Cada frase o gesto dicho hacia la cámara incomoda al sujeto implícito del otro lado, sin nombre ni rostro definido pero inmerso en la misma invitación de pertenencia. Cada sucesión de planos lo impulsa a revolverse en la silla sintiendo que también forma parte de la trama porque espía a Andrea como Daniel y lee junto a Juana el manga del mismo título que la película y, de igual modo, se encuentra rehén y embelesado por el inabarcable universo tecnológico con sus propias inquietudes.
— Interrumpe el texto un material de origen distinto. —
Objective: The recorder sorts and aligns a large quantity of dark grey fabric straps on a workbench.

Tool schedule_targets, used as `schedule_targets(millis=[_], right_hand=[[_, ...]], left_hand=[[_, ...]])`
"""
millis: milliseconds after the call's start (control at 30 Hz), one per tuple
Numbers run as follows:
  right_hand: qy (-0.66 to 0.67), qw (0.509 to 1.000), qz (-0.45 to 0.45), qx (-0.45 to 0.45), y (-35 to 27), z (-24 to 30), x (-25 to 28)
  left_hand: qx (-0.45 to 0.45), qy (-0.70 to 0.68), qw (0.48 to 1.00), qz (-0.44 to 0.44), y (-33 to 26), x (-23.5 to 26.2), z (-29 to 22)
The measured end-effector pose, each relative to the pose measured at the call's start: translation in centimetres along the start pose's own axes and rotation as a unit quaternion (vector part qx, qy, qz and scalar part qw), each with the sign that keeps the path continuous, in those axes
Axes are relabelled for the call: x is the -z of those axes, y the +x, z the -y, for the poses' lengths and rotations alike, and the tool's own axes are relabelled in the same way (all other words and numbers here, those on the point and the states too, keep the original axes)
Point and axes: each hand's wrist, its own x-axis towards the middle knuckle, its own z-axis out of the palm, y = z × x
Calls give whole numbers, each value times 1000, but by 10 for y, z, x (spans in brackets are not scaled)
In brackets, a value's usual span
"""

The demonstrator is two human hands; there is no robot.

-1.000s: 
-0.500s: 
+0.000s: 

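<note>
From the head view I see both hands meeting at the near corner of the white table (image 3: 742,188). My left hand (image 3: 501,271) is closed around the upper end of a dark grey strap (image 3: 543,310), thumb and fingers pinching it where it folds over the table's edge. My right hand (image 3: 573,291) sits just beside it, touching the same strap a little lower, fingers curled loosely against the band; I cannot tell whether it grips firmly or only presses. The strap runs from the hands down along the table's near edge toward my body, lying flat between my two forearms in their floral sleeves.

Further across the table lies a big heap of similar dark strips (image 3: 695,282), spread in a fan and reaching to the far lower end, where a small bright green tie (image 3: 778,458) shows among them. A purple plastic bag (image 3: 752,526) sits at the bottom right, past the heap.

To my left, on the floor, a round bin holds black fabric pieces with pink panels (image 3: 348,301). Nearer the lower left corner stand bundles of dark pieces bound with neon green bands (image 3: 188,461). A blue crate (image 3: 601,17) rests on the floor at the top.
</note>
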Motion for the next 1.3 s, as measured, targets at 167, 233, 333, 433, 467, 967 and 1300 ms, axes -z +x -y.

Otro de los aspectos interesantes de la ópera prima de Francisco Bendomir tiene que ver con la potencia estética y de puesta en escena. Los espacios contienen tantos detalles y capas que describen a la perfección a los personajes sin necesidad de diálogos o explicaciones como los mini Hulks en la lámpara, los stickers de Mafalda que cubren toda la cocina, los imanes de pizza que sostienen una foto o el uso de la máscara de El juego del miedo con una vincha rosa y orejas de gatito. Las composiciones hipnotizan de tal manera que no pueden dejar de mirarse, como si convocaran a rastrear todos los resquicios y, a la vez, reconocieran esos lugares como viejos amigos. La disposición de los objetos en sintonía con la paleta de colores –incluso en la vestimenta y accesorios– sumado a las guirnaldas de luces crean la ilusión de una obra teatral, que se rearma constantemente frente a los ojos atentos del público o como el esperado reencuentro con un sitio al que se anhela regresar.
Hacia el final, la promesa parece romperse. Ya no importan los rótulos ni la pertenencia ni las interpelaciones porque hay algo más profundo que todo aquello que parecía importante. El poder de lo infinito.